Hospitalisations, médecine, réanimation : la “photo” de l’hôpital
Et d’ailleurs, toutes les courbes de Santé publique France confirment cette dynamique particulière, bien plus inquiétante que lors de la première vague. L’autre indicateur phare ? Les hospitalisations. “À mon niveau, je le vois : l’année dernière, je ne me réveillais pas le matin avec quatre admissions en plus chaque jour signalées par les réanimateurs. Ça m’a interpellée”, décrit encore la statisticienne en faisant glisser son doigt le long de la courbe à l’écran. Deux données sont scrutées par l’épidémiologiste et son équipe : les admissions à l’hôpital, et le nombre de passages en service de réanimation. Rien que pour cette courbe, le top du top atteint pendant la première vague ne dépassait pas les 15 patients atteints la semaine dernière (ce chiffre ne concerne que les cas où le Covid est la raison principale du passage sous respirateur, et exclut les cas où une personne a été admise pour un autre motif bien que porteuse du Sars-Cov-2). La semaine dernière, la petite barre rouge tapait la ligne des 15 ! Le souci de cet indicateur ? Son petit décalage dans le temps.
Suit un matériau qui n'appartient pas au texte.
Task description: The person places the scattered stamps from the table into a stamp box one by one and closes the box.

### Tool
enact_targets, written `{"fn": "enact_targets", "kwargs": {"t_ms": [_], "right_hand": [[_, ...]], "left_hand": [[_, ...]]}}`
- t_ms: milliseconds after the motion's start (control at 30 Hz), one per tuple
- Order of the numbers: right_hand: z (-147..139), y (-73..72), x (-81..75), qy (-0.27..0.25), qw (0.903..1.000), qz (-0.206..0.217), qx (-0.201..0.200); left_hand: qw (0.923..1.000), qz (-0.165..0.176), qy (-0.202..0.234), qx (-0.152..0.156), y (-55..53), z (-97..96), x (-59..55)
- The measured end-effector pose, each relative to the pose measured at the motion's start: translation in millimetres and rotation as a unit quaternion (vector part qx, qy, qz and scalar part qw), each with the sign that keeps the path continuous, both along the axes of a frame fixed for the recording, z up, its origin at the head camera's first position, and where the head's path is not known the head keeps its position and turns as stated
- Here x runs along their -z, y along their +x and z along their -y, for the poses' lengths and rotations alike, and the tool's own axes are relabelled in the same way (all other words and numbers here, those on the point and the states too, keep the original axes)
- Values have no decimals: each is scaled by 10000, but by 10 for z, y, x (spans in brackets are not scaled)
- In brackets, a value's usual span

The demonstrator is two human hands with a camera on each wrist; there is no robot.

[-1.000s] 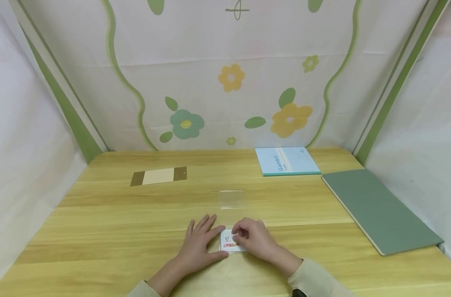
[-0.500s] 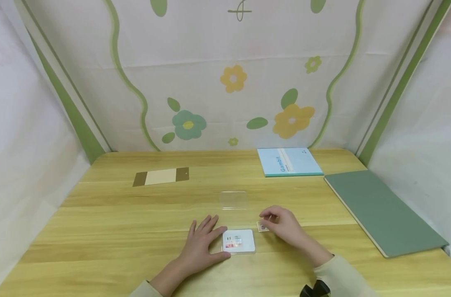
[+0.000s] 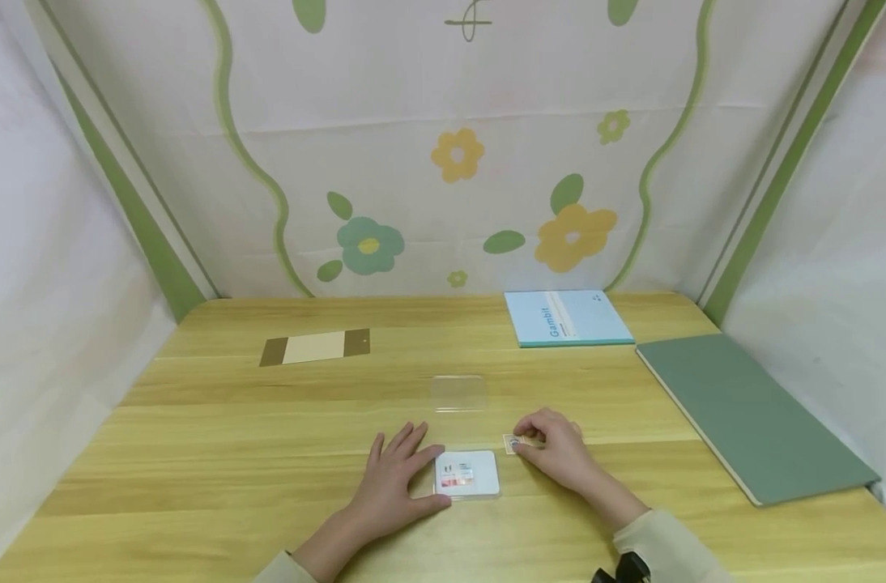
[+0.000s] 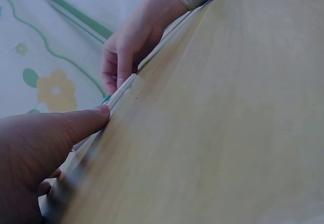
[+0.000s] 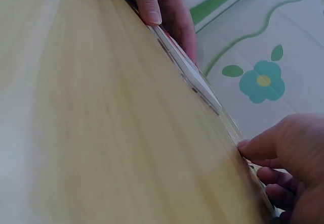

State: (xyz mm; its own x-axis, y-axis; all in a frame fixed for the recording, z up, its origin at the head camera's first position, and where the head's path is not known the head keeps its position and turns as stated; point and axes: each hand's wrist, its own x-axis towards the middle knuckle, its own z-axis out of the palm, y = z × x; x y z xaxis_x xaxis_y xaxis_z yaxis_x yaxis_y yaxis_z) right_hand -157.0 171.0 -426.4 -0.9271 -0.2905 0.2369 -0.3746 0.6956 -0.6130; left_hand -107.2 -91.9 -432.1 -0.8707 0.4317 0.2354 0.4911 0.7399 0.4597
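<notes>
A white card in a shallow clear plastic case (image 3: 484, 478) lies flat near the table's front, with a small coloured print towards its left. My left hand (image 3: 395, 479) grips the case's left end, thumb at the near corner and index finger at the far one. In the right wrist view, that thumb sits on the corner of the white case (image 5: 195, 85). Just right of the case is a small square stamp-like piece (image 3: 509, 447) with a pale border. My right hand (image 3: 557, 453) pinches its right side between thumb and index finger, which partly hide it.
Beyond the case lies a clear rectangular plastic piece (image 3: 458, 393). A brown-and-cream card strip (image 3: 315, 346) is at the back left. At the back right are a light blue notebook (image 3: 581, 318) and a large green folder (image 3: 749, 421). Fabric walls border the table.
My right hand has left the top of the case and moved right, to the small square piece beside it. My left hand has stayed on the case.
</notes>
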Motion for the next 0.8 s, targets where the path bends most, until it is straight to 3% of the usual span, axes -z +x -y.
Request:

Entre le moment où une personne contracte le virus, et celui où elle arrive aux urgences avec une forme sévère, il peut se passer quelques jours. Une donnée qui explique, aussi, les effets tardifs des mesures de restriction comme le confinement sur la dynamique épidémique… À bon entendeur.
Nouveaux décès : la faute du variant ?
Quant aux décès, 68 au total, contre 10 de moins un mois plus tôt : difficile pour l’heure de déterminer si cette nouvelle vague, et donc, le variant sud-africain, sont plus meurtriers que la première. Ce que l’on sait pour l’instant : le virus est plus contagieux, et a donc pour conséquence de toucher plus de personnes fragiles. “Aujourd’hui, dans nos analyses, nous ne constatons pas de différence sur le genre ou la moyenne d’âge par exemple, mais peut-être une petite différence sur les comorbidités : il semblerait que l’on voie un peu plus de patients graves sans comorbidité apparente”, explique Marion Subiros. “Mais tout cela reste à confirmer !”, s’empresse-t-elle d’ajouter.
Pour la rédaction de cette article, nous avons pris en compte le bulletin de l’ARS du 9 février.